Kavli Affiliate: W. L. Kimmy Wu

| First 5 Authors: Karia R. Dibert, Adam J. Anderson, Amy N. Bender, Bradford A. Benson, Federico Bianchini

| Summary:

The Rayleigh scattering of cosmic microwave background (CMB) photons off the
neutral hydrogen produced during recombination effectively creates an
additional scattering surface after recombination that encodes new cosmological
information, including the expansion and ionization history of the universe. A
first detection of Rayleigh scattering is a tantalizing target for
next-generation CMB experiments. We have developed a Rayleigh scattering
forecasting pipeline that includes instrumental effects, atmospheric noise, and
astrophysical foregrounds (e.g., Galactic dust, cosmic infrared background, or
CIB, and the thermal Sunyaev-Zel’dovich effect).

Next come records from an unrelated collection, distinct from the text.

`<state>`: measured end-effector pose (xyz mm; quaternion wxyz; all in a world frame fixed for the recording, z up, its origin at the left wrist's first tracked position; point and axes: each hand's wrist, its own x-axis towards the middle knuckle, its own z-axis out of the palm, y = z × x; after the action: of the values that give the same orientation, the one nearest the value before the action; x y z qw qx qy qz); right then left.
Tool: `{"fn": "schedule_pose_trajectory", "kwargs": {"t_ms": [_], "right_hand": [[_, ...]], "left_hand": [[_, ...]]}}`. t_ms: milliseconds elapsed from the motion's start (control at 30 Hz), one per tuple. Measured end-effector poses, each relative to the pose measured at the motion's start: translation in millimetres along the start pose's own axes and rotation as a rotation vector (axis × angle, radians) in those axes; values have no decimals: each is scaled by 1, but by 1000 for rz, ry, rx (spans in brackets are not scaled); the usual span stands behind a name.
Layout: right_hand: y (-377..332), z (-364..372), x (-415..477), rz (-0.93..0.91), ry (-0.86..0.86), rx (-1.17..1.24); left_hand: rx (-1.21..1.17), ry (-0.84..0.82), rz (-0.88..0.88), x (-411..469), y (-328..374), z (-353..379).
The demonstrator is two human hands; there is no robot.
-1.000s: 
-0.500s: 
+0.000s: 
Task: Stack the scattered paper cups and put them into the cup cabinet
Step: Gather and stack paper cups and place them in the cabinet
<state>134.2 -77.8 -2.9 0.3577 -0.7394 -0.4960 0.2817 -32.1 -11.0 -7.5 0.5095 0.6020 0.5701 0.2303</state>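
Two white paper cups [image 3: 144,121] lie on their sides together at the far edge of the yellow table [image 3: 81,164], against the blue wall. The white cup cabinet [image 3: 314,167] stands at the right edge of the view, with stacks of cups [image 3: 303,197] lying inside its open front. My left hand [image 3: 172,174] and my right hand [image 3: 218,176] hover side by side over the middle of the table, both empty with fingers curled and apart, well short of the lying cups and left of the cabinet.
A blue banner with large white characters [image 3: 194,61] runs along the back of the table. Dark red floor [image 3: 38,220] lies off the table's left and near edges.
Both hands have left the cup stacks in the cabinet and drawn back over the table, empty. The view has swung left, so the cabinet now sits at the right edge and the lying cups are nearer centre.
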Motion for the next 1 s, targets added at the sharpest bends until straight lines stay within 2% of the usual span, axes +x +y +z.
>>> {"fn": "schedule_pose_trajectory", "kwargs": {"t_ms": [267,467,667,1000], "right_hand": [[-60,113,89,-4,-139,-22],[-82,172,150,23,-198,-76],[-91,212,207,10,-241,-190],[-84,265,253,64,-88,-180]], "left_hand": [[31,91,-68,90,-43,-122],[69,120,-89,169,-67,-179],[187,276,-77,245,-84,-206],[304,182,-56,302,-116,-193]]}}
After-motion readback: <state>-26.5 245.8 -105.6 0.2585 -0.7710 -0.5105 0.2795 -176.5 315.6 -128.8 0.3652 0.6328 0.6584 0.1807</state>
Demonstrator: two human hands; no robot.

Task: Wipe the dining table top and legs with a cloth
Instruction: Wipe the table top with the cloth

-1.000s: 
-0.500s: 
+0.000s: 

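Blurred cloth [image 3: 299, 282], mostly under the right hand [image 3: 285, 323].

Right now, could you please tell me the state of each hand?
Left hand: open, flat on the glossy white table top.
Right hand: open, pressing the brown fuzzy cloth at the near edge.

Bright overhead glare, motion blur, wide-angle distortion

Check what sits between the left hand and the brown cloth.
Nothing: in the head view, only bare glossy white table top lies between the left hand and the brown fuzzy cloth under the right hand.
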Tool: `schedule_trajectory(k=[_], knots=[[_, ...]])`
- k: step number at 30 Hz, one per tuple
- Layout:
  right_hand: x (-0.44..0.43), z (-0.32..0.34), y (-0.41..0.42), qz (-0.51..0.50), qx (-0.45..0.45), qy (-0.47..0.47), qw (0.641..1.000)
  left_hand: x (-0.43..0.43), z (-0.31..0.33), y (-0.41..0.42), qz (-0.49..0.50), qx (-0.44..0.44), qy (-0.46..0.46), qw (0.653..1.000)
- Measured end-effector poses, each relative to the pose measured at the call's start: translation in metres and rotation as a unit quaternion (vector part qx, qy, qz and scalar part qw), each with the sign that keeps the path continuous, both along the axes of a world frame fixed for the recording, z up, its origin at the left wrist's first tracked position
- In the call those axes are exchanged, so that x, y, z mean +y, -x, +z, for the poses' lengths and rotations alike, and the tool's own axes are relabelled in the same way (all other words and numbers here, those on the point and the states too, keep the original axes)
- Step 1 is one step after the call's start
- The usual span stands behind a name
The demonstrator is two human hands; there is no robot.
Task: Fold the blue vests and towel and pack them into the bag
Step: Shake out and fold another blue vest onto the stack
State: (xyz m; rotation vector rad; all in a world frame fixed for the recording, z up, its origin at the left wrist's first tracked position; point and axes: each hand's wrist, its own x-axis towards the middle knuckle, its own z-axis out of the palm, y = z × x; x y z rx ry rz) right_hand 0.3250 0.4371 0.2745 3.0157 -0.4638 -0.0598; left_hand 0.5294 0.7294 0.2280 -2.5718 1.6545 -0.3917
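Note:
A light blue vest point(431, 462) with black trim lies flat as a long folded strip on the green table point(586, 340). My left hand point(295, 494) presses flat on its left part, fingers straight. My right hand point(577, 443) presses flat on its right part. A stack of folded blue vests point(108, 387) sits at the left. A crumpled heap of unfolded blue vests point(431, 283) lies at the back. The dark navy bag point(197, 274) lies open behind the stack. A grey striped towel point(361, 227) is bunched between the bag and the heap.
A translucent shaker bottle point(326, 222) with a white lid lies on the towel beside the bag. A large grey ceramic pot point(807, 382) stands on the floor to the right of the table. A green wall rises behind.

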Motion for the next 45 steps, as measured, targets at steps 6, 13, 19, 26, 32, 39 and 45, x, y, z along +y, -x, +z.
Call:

We forecast the Rayleigh
scattering detection significance for several upcoming ground-based
experiments, including SPT-3G+, Simons Observatory, CCAT-prime, and CMB-S4, and
examine the limitations from atmospheric and astrophysical foregrounds as well
as potential mitigation strategies. When combined with Planck data, we estimate
that the ground-based experiments will detect Rayleigh scattering with a
significance between 1.6 and 3.7, primarily limited by atmospheric noise and
the CIB.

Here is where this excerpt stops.